WHAT YOU ARE ASKED TO DO:
Return each line of the data below exactly, omitting any pictures.

┄┄┄┄┄┄

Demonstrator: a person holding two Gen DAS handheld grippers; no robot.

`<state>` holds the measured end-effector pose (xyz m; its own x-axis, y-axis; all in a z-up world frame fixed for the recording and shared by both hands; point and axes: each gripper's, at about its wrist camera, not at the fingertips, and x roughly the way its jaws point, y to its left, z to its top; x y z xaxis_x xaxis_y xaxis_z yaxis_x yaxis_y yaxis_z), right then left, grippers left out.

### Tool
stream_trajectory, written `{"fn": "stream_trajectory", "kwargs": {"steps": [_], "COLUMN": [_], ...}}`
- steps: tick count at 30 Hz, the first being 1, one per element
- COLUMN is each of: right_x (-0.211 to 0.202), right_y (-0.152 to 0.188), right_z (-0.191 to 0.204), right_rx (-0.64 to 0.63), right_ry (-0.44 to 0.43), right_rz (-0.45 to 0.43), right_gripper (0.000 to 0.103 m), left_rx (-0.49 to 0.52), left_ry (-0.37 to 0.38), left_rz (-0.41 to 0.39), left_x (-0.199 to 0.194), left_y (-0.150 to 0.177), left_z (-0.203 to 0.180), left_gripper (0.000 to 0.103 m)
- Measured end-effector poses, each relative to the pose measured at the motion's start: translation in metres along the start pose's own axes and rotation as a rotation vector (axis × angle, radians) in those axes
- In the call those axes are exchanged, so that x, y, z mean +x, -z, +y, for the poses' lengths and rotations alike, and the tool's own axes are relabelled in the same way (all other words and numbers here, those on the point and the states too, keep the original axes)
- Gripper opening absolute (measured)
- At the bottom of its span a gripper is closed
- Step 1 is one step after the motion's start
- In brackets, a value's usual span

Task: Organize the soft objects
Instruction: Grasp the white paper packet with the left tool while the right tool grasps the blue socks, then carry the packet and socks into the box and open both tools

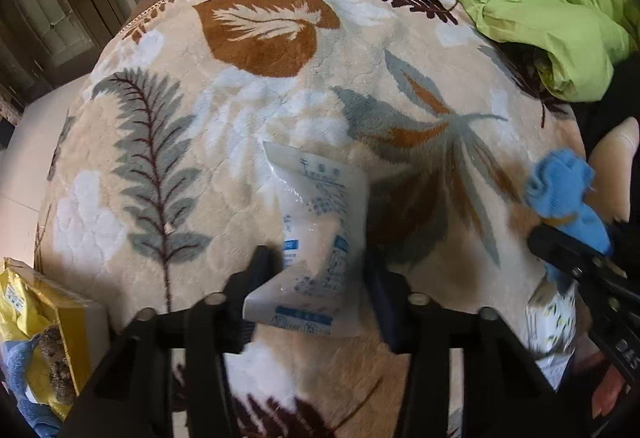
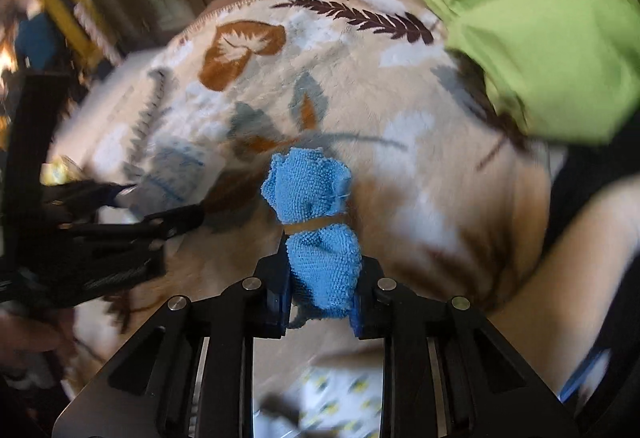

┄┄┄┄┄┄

RESPONSE FOR THIS EXERCISE:
Demonstrator: a person holding two Gen DAS handheld grippers; no robot.

`<state>` holds the measured end-effector pose (xyz m; its own x-axis, y-axis; all in a z-up world frame fixed for the recording and shared by both hands; point and axes: each gripper's, at about its wrist camera, not at the fingertips, and x roughly the way its jaws point, y to its left, z to its top; x y z xaxis_x xaxis_y xaxis_z yaxis_x yaxis_y yaxis_z), right then left, grippers left out.

### Tool
stream_trajectory, written `{"fn": "stream_trajectory", "kwargs": {"steps": [_], "COLUMN": [_], ...}}`
- steps: tick count at 30 Hz, the first being 1, one per element
- COLUMN is each of: right_x (-0.211 to 0.202), right_y (-0.152 to 0.188), right_z (-0.191 to 0.204), right_rx (-0.64 to 0.63), right_ry (-0.44 to 0.43), right_rz (-0.45 to 0.43), right_gripper (0.000 to 0.103 m), left_rx (-0.49 to 0.52), left_ry (-0.37 to 0.38), left_rz (-0.41 to 0.39), left_x (-0.199 to 0.194), left_y (-0.150 to 0.177), left_z (-0.203 to 0.180), left_gripper (0.000 to 0.103 m)
- Measured end-effector poses, each relative to the pose measured at the motion's start: translation in metres along the start pose's own axes and rotation as a rotation vector (axis × angle, radians) in those axes
- In the call those axes are exchanged, so that x, y, z mean +x, -z, +y, for the poses' lengths and rotations alike, and the tool's own axes are relabelled in the same way (all other words and numbers here, those on the point and the states too, keep the original axes)
- Gripper opening absolute (measured)
- At the bottom of its span a gripper is closed
- Step 1 is one step after the motion's start
- In brackets, a value's usual span

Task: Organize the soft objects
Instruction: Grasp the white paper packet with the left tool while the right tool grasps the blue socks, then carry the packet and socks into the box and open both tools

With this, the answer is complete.